Девки увидели, что ребята упрямятся.
– Брось ты, Владька, нечего тому богу кланяться, который на нас не глядит.
И пошли на косогор.
– Так не перевезете, мужики? – спросила Владька.
– Нет. Сама видишь, – уже издали сказал Стафан.
Владька рассердилась:
– Эх вы! Дак поймать вам того язя, что кудысь лазит.
Никто ничего не понял, кроме старших. Зато Кондрат захохотал так, что откинулся в сторону. И тут душегубка вильнула и перевернулась вверх дном, а Кондрат юркнул под нее, прямо головой в воду.
Теперь хохотали все. И Кондрат, вынырнув из воды. Хохотали девки на косогоре. Мокрого Кондрата посадили снова в долбленку, поплыли дальше.
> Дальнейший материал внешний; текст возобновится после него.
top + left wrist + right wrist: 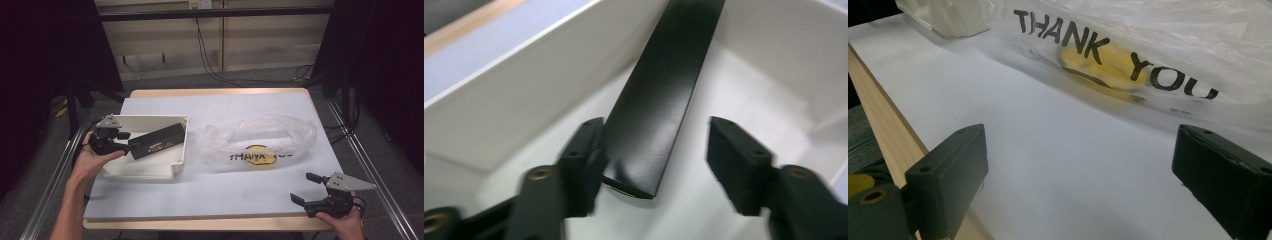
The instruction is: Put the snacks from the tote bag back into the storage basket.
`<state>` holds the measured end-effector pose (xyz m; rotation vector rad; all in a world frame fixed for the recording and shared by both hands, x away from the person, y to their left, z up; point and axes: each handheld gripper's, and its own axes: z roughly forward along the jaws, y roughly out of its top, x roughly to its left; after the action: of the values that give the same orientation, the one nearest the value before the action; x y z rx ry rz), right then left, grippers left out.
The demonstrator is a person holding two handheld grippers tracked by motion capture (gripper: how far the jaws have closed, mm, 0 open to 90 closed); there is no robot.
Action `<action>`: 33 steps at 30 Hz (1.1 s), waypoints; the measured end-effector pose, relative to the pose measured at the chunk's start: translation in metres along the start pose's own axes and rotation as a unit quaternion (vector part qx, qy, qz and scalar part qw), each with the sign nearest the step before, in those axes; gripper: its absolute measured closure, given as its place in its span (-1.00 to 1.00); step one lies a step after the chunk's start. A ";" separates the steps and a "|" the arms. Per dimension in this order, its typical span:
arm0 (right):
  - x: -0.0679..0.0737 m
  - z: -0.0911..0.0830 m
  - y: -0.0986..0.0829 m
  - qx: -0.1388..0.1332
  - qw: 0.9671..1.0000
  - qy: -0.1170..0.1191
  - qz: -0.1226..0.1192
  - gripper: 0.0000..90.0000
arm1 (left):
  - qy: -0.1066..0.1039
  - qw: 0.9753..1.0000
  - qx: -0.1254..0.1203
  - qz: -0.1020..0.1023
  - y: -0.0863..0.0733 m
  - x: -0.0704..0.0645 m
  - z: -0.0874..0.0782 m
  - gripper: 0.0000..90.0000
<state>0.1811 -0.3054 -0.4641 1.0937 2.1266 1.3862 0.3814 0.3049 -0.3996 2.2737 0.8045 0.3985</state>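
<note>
Eyes on the long black box [156, 141]: a slim, flat, rectangular carton with a smooth, faintly glossy dark face and a pale printed label along the side seen from the high view. It lies slanted inside the white tray [177, 165], its far end propped up toward the tray's right wall, its near end pointing at the left gripper [125, 141].

The count: one black box, one white tray, one clear plastic bag [260, 137] with "THANK YOU" in black letters and a yellow round mark, two grippers, each in a person's hand.

In the left gripper view, the box's near end [636, 175] sits between the two black jaws. The left-hand finger [584, 165] appears to touch the box's edge; the right-hand finger [736, 165] stands apart from it with bare tray floor showing between. So the jaws are spread around the end of the box, not clamped on it.

Over on the other side, the right gripper [306, 188] rests low at the near right corner of the table [200, 200], its jaws wide apart with nothing between them. From the right gripper view the bag [1128, 60] lies well ahead of the fingers [948, 175], with white tabletop in between.
</note>
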 end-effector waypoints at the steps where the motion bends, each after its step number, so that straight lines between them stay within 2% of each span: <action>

Андрей плыл последним и заметил, что не все девушки поднялись на косогор. Одна стоит на том самом месте, большеглазая, скромная, Кахнова Галина.
– Что же ты стоишь? – ласково улыбнулся Андрей.
– Не хочу на паром. Там, наверно, Лопатин Янук.
Янука Лопату Андрей не любил. Ершистый, злой человек.
– Что ж, так и будешь стоять?
– Может, кто-нибудь перевезет, – вздохнула она. – Жаль, что у вас душегубки.
Андрей улыбнулся. Красивая головка, склоненная, как цветок «сна», немножко на сторону, приподнялась.